Toward a New Party for the Working Class
The plethora of crises facing working people are not going to be fixed by voting blue every two years. We need our own party. Such a party would be an avenue for workers to run their own candidates for office with campaigns rejecting corporate cash of course, as well as to ensure accountability by demanding our representatives take only the average workers’ wage. This new party would need to play an active role in the labor movement by building rank and file power to fight back against both the bosses and conservative union leadership, and also take an active role in social movements like the movements against sexism and racism that have cropped up in recent years.
In 2018, voters had become fed up with Scott Walker and the pervasiveness of Trumpism.

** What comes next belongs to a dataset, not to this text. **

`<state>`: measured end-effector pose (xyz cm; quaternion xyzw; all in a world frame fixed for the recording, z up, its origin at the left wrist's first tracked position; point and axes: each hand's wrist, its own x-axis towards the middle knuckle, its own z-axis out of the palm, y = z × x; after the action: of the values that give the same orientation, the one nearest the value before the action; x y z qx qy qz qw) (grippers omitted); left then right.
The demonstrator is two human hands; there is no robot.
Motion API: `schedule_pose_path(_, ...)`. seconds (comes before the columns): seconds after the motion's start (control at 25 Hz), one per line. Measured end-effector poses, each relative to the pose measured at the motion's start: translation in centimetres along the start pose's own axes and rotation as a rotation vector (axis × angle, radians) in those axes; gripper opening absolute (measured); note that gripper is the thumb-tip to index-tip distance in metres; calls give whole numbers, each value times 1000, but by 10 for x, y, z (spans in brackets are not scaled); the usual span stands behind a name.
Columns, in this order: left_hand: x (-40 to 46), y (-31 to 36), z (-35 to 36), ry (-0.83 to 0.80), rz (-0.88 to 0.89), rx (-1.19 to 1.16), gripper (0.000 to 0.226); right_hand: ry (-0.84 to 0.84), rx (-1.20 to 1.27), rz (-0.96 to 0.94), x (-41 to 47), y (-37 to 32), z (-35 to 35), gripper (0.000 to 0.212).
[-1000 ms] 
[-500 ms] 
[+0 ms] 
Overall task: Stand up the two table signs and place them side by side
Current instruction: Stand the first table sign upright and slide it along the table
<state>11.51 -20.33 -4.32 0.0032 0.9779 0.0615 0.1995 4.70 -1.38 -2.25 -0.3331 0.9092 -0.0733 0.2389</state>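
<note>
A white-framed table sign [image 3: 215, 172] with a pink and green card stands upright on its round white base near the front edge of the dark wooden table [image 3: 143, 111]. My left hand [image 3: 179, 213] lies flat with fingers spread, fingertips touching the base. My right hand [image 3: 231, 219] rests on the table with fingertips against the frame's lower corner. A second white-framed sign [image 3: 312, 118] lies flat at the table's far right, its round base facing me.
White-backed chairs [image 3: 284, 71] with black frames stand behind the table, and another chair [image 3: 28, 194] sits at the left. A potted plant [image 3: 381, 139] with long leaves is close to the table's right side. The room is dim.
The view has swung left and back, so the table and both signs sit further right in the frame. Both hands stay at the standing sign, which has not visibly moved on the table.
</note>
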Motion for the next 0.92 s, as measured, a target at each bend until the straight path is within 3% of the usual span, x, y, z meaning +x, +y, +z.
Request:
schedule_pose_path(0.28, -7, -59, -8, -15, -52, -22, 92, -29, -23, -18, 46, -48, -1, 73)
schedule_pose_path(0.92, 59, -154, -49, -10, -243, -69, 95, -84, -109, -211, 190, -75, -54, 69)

The votes Evers and Barnes received were actually less about enthusiasm for their campaign and more of a desire to kick Scott Walker out. Instead of seeing this as a failure, the Evers campaign was willing to say “good enough” and planned to campaign as the lesser of two evils in 2022 and set his sights on “boring wins.” Going forward, workers need much better than just a “less bad” or “boring” option. Demands around Medicare for all, free, safe, and legal abortion, increasing the minimum wage, and taxing the rich to fund our communities have immense popularity among working people. We don’t need to settle for the short end of the stick every 2 years; we can and must build a movement that will allow us to fight back and win.